Beth Montague-Hellen, in an interesting Insights piece:
When discussing AI, much time has been spent on identifying how the technology can be of use, where it might be dangerous and how we may want to restrict or enable it. There has been considerable discussion about restricting the use of copyrighted material within training datasets and how the use of this material may be breaking existing copyright laws. However, little time has been spent discussing the more positive issue of which materials we would like generative AI to have access to. This article proposes that scholarly communications professionals, including librarians and publishers, should be pushing for the inclusion, rather than the exclusion, of scholarly content in AI training datasets.
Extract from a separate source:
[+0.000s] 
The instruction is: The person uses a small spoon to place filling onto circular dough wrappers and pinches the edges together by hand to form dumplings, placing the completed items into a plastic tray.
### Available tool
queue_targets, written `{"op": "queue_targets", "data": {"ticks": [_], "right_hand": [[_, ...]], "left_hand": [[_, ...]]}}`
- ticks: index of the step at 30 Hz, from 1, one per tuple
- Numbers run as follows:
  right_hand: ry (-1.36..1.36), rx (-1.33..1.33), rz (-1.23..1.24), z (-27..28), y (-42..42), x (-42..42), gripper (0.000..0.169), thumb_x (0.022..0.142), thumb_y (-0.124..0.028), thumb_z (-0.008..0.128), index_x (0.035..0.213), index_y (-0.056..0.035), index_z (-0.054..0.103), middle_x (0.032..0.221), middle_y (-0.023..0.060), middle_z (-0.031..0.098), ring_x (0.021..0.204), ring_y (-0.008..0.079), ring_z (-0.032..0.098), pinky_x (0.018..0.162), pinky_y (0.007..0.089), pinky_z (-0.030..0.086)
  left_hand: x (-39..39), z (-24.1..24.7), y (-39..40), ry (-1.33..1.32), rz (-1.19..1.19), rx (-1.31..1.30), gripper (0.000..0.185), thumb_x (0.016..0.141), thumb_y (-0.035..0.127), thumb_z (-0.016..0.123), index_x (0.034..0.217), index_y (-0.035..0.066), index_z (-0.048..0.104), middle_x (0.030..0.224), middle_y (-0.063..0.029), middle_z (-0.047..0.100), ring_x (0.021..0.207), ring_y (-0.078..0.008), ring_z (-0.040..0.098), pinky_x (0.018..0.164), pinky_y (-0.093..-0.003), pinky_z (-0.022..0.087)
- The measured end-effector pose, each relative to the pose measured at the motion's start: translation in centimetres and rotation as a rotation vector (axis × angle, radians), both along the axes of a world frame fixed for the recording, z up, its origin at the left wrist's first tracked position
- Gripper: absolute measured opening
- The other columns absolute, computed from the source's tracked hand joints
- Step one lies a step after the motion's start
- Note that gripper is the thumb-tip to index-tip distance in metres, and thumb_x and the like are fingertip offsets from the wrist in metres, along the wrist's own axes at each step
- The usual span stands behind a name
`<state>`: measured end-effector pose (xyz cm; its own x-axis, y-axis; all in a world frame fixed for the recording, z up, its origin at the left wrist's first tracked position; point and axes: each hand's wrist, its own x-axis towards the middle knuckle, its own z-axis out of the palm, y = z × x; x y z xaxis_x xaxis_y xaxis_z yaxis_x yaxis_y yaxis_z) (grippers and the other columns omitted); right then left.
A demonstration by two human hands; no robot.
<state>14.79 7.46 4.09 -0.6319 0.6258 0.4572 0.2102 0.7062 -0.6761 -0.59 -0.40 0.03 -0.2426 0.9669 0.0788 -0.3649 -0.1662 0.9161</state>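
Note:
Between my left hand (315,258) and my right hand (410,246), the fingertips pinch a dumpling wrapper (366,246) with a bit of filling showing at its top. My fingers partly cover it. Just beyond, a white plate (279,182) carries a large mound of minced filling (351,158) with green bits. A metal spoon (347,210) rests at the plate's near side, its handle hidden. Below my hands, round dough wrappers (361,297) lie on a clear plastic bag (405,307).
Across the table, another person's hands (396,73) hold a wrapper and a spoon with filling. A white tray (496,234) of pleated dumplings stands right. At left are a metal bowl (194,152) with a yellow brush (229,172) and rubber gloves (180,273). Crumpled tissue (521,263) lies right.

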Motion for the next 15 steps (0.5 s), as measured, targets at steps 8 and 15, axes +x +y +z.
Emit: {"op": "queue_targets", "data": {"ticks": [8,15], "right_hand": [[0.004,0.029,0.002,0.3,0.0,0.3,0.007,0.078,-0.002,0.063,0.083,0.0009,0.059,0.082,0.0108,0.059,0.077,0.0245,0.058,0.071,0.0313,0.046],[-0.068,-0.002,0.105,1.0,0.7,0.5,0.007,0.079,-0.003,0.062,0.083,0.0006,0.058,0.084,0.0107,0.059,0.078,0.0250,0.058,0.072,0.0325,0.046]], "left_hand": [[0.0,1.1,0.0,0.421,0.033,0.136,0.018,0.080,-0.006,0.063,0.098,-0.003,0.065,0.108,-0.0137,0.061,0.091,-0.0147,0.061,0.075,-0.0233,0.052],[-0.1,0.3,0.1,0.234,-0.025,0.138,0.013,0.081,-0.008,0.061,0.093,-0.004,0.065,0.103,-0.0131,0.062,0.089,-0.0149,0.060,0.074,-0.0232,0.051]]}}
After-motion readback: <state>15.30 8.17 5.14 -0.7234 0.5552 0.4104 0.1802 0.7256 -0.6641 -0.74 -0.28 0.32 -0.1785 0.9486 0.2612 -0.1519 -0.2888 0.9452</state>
It’s fascinating to watch the open-everything ethos of the OA movement contend with the AI training question. Here Montague-Hellen applies the movement’s logic to AI: Of course we should make it easier for models to train on published scholarship. There is, at the same time, lots of unease with the big-tech profiteering off of scholars’ work—a concern I share. Montague-Hellen’s main rationale is to save the big models’ from their hallucination problem, on the grounds that scholarship is vetted, unlike the cesspool of the internet they’ve been trained on. But do we want to help Google, OpenAI, Microsoft, Apple and the rest to take still further control of the knowledge ecosystem? It’s the absence of any serious engagement with big tech—and no mention of the scholarly publishing oligopoly, which thinks it’s sitting on a gold mine—that makes a piece like this come off as a bit naive.
Either way, the tension between open-everything and stop-profiting-off-consentless-extraction is coming more and more into focus. And there are echoes, with this AI-training question, of the old CC BY vs. CC BY-NC wars in open licensing—even if, in the AI case, it’s not clear that even CC BY permits it. The question in common is whether by “open” we mean “open to profit.”